Find and copy each line of the records where the string "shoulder" shows up.

+++ Information supplied

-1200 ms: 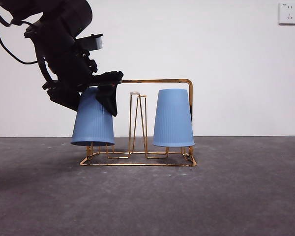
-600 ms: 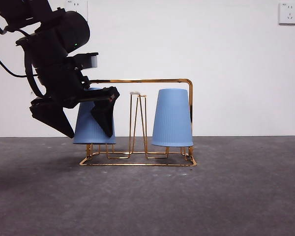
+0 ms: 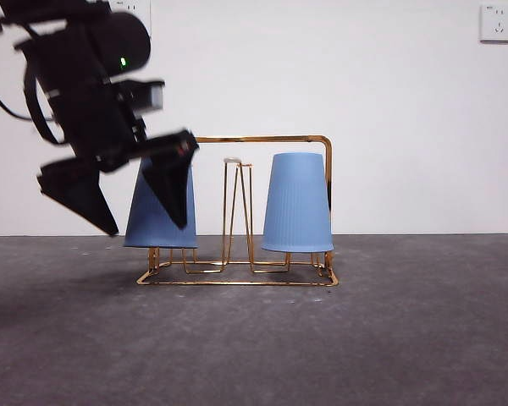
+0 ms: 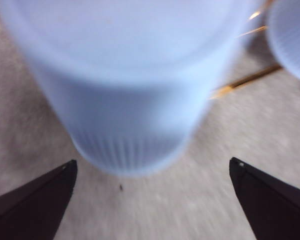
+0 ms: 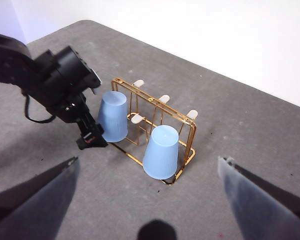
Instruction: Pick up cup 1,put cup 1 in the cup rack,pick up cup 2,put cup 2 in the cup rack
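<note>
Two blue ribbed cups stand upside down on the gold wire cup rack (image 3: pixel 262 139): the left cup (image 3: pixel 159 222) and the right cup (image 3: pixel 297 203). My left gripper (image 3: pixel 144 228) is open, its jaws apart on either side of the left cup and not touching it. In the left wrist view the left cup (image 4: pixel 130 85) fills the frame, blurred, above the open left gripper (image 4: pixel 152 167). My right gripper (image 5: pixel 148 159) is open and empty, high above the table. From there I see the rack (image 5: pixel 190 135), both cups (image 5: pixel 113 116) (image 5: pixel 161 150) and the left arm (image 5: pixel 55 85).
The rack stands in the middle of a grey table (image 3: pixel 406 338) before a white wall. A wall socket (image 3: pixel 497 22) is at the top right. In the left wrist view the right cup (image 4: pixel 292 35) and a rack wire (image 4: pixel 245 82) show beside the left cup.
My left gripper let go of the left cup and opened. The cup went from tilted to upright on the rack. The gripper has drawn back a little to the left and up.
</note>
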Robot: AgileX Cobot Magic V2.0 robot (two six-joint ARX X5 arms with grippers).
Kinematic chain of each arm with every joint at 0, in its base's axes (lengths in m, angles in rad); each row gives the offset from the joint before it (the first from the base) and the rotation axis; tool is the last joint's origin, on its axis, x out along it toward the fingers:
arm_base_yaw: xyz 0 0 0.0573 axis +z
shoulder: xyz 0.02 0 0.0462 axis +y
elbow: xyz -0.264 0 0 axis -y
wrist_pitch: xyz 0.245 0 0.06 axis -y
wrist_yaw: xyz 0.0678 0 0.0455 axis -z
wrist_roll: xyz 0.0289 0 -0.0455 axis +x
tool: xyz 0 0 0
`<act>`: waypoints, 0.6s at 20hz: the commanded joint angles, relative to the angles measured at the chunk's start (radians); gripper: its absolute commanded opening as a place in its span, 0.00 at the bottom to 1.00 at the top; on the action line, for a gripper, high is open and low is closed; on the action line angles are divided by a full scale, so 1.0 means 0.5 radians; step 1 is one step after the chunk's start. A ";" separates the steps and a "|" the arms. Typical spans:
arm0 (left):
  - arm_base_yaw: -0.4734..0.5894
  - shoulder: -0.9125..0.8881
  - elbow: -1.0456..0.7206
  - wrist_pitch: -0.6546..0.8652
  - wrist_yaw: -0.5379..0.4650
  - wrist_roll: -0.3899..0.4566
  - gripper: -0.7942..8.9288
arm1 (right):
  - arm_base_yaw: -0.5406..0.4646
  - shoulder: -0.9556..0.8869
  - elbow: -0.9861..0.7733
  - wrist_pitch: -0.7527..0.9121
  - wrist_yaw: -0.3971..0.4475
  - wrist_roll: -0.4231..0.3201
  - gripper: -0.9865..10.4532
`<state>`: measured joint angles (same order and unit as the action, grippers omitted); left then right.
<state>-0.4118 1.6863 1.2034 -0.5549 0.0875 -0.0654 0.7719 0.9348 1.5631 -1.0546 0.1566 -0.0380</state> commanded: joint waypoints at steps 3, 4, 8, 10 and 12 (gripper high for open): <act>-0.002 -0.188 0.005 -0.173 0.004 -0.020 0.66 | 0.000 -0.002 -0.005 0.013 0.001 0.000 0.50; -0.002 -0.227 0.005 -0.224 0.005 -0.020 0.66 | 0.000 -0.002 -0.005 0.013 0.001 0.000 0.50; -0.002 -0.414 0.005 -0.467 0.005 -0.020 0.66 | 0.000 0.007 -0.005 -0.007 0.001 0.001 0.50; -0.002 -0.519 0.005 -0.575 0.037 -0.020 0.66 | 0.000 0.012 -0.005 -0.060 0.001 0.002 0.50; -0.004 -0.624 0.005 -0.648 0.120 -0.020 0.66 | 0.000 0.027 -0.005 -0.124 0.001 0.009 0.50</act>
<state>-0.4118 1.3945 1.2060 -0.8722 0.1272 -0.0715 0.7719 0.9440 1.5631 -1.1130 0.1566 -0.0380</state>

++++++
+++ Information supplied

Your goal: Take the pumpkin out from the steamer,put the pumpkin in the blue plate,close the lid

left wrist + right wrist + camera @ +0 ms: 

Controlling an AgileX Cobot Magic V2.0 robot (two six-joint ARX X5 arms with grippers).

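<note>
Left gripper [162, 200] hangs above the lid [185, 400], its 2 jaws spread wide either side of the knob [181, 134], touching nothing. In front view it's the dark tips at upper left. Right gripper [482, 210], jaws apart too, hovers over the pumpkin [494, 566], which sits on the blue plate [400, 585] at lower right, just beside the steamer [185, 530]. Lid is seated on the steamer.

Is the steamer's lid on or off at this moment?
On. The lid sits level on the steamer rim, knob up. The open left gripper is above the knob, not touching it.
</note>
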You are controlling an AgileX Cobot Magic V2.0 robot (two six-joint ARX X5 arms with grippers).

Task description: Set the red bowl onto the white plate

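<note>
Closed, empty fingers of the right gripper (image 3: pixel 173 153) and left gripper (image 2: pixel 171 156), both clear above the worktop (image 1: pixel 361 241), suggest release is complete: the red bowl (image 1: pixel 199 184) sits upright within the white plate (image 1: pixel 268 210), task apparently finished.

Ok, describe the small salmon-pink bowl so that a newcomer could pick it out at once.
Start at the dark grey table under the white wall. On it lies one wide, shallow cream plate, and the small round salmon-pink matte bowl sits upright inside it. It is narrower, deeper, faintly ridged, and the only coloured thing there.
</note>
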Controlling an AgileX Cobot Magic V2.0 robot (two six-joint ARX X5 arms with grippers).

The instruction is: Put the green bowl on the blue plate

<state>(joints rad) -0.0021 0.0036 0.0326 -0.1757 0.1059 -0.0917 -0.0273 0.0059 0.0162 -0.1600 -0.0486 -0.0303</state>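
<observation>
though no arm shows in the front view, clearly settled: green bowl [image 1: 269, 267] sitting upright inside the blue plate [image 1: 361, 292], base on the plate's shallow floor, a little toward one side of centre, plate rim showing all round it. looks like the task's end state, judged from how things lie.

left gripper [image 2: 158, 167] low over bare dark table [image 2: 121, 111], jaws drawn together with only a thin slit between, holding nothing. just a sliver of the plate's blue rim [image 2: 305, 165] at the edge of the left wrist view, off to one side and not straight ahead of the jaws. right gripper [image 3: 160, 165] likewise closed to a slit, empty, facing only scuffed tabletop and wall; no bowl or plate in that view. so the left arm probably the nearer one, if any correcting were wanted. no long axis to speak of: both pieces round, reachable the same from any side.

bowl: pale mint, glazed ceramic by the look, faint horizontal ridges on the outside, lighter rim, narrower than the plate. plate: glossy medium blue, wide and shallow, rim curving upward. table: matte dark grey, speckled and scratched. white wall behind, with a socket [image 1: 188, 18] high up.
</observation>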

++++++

=== Solution to this problem ===
shoulder: xyz 0.02 0 0.0462 axis +y
  - shoulder: -0.9125..0.8881
  - shoulder: -0.9556..0.8869

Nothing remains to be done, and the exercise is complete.